Problem details — Among the lines of data below, reproduce only those from the one with "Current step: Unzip" through the one with "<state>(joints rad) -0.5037", exactly as they stand, both ends included.

------------

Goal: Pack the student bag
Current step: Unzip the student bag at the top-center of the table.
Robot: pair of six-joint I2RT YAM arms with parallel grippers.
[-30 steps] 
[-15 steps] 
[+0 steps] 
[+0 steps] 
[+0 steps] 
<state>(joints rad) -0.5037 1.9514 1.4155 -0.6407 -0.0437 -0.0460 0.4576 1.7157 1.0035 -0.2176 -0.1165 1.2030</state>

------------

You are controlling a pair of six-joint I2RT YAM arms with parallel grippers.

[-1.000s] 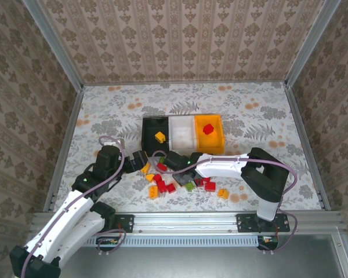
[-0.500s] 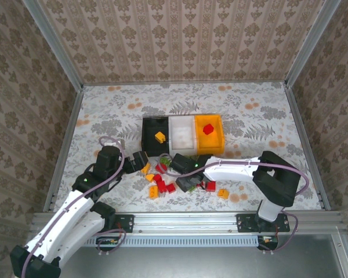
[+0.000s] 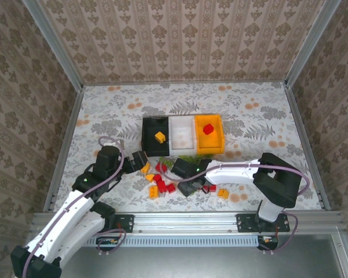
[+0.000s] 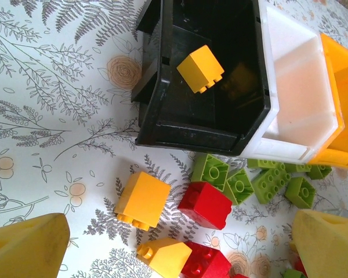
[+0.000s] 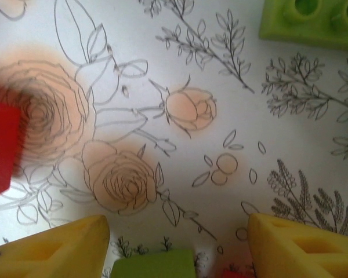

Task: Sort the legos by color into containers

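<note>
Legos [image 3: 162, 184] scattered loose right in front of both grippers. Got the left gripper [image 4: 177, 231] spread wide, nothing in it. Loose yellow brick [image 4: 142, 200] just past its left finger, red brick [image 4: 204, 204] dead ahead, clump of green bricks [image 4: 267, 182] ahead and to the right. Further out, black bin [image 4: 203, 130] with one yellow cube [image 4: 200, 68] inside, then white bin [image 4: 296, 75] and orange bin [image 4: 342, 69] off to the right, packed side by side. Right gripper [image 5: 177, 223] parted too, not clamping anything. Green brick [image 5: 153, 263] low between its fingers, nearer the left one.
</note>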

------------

Worked solution —
Current step: Unzip the student bag at the top-center of the table.
Robot: pair of six-joint I2RT YAM arms with parallel grippers.
[-30 steps] 
[-15 steps] 
[+0 steps] 
[+0 steps] 
[+0 steps] 
<state>(joints rad) -0.5037 1.9514 1.4155 -0.6407 -0.0437 -0.0460 0.4576 1.7157 1.0035 -0.2176 -0.1165 1.2030</state>

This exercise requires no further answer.